We eat our food and watch Roxie, who is in an obvious argument with Justin. Her hands are flailing about in that way that girls have when they are angry, it’s like a choreographed dance.

“When did girls become so much more important than video games, zombie movies and Larping?” Third asks me.

“We only Larped once,” I correct him. I tap the brake pedal with the toe of my sneaker to the music.

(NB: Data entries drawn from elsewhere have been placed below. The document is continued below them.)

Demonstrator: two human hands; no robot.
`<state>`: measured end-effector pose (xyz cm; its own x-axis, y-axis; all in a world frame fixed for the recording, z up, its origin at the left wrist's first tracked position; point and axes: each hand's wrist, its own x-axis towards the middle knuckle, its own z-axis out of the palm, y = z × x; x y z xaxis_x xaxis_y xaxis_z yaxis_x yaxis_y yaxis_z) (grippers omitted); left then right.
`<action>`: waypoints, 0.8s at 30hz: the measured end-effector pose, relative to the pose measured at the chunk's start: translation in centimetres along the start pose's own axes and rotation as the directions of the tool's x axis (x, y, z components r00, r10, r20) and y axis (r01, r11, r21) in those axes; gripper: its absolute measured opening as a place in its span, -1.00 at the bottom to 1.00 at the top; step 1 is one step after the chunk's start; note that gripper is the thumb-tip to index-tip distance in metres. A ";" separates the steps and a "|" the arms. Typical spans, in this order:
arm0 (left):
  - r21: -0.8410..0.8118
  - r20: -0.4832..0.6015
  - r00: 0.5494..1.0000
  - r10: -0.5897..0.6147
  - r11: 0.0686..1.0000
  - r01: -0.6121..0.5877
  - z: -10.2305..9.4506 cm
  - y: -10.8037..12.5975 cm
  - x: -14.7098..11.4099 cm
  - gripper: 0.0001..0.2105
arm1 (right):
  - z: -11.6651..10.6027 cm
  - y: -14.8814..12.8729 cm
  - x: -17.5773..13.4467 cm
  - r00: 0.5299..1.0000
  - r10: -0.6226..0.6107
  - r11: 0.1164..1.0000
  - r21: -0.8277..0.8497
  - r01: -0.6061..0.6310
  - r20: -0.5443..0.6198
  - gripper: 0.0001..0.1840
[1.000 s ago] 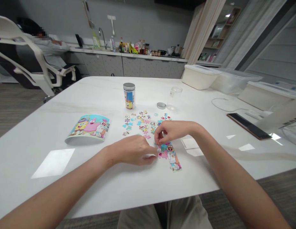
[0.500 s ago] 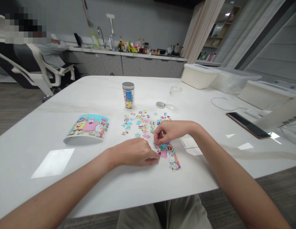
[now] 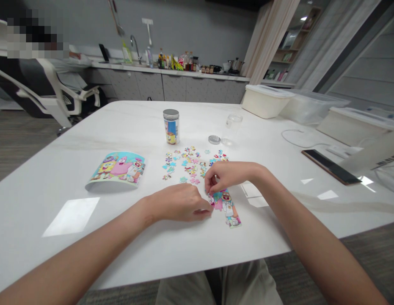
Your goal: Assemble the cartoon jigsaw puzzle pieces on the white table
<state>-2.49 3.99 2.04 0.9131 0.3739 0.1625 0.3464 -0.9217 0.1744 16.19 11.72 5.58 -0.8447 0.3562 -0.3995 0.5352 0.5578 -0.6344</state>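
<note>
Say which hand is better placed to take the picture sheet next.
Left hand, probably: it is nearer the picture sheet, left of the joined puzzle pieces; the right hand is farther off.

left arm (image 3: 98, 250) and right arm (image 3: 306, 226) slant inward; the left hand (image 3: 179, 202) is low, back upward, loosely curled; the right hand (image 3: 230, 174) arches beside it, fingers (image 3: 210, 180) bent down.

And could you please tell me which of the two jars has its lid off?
The clear jar on the right, beside a loose silver lid; the cartoon-printed jar is capped.
</note>
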 end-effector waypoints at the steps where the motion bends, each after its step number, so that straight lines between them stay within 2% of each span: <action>1: 0.001 -0.001 1.000 0.000 1.000 0.000 0.0 0.0 0.0 -0.81 | 0.0 0.0 0.0 1.000 0.000 1.000 -0.002 0.000 -0.002 -0.79; 12: -0.006 -0.010 1.000 -0.006 1.000 0.006 0.0 0.0 -0.1 -0.81 | 0.1 -0.3 0.0 1.000 -0.022 1.000 0.013 0.022 0.000 -0.86; 20: -0.006 -0.022 1.000 -0.003 1.000 0.003 0.0 0.0 -0.1 -0.79 | -0.3 0.1 -0.5 0.995 -0.048 0.998 -0.033 0.045 -0.089 -0.91; 24: 0.000 -0.016 1.000 -0.007 1.000 0.007 -0.1 0.1 -0.1 -0.79 | -0.2 0.2 -0.4 0.997 -0.028 0.999 -0.036 0.026 -0.070 -0.91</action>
<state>-2.56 3.90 2.12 0.9072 0.3816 0.1770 0.3525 -0.9193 0.1753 16.65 11.86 5.77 -0.8572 0.3916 -0.3343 0.5130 0.5935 -0.6201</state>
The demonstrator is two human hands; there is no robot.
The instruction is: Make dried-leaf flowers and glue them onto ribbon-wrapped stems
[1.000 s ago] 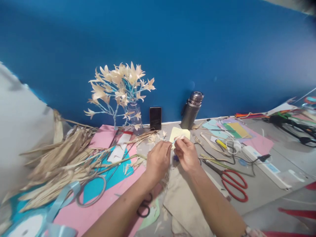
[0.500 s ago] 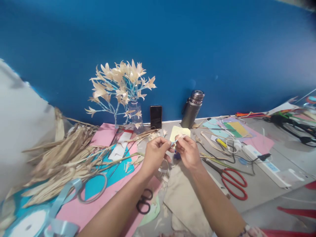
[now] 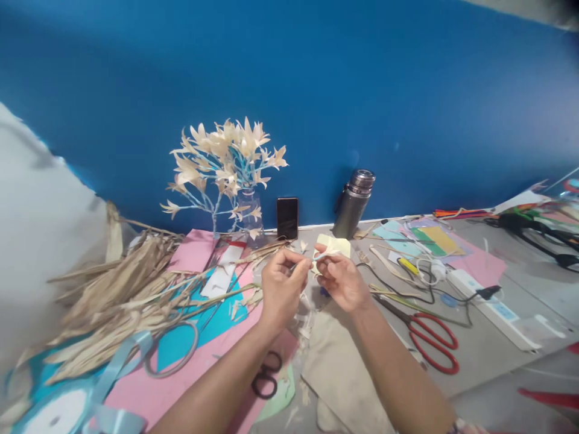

“Yeah, and that was my best day ever.” Third looks up, smiling. His hair is pressed to his forehead with sweat. God, it is freaking hot; like Hell opened up a vent and that vent is Alabama. I drag my hand across my own brow and then down my jeans.

“Yeah, that was pretty cool, until you got your ass kicked by that huge woman dressed as the troll queen with her foam sword.” I laugh, remembering how fast Third ran from her, but she eventually caught up with him on the uphill.

“Hey, she was pretty scary and her sword hurt like hell.” He smirks again and then sighs, shaking his head. “Yeah, now look at us. Instead of thinking how to conquer the next level of Zelda, I am trying to think of my next move to impress her.” He gestures towards Roxie. She is sitting on the curb now and Justin is gone. She looks like she wants to curl up into herself. That girl is so weird. I don’t know what he sees in her. Then again, I don’t know what Barbie ever saw in me, so who am I to judge? “I just can’t figure out what I am doing wrong with that girl.” He shakes his head.

“I don’t think you are doing anything wrong. Just keep being yourself and she will come around and, if not, it’s her loss.” I give him the best piece of advice I can muster up, but I’m not sure it’s any good. My track record with women is not stellar; plus, I got that advice from my mom.

“No. I don’t think so. I think I am going to lose no matter what I do, but you know what? I don’t care.” He smiles.

“Dude, when did you grow up?” I ask, suddenly shocked at the change in my friend.

He claps me on the shoulder and opens the truck door. “When you were too busy pouting and playing with your dolls.” I shake my head because he’s right. I was too busy being stubborn. Why was he picking up pieces I broke? “Wish me luck?” he says before jogging over to Roxie. He sits down next to her and drops his arm over her shoulders. She shudders, but lets him pull her closer.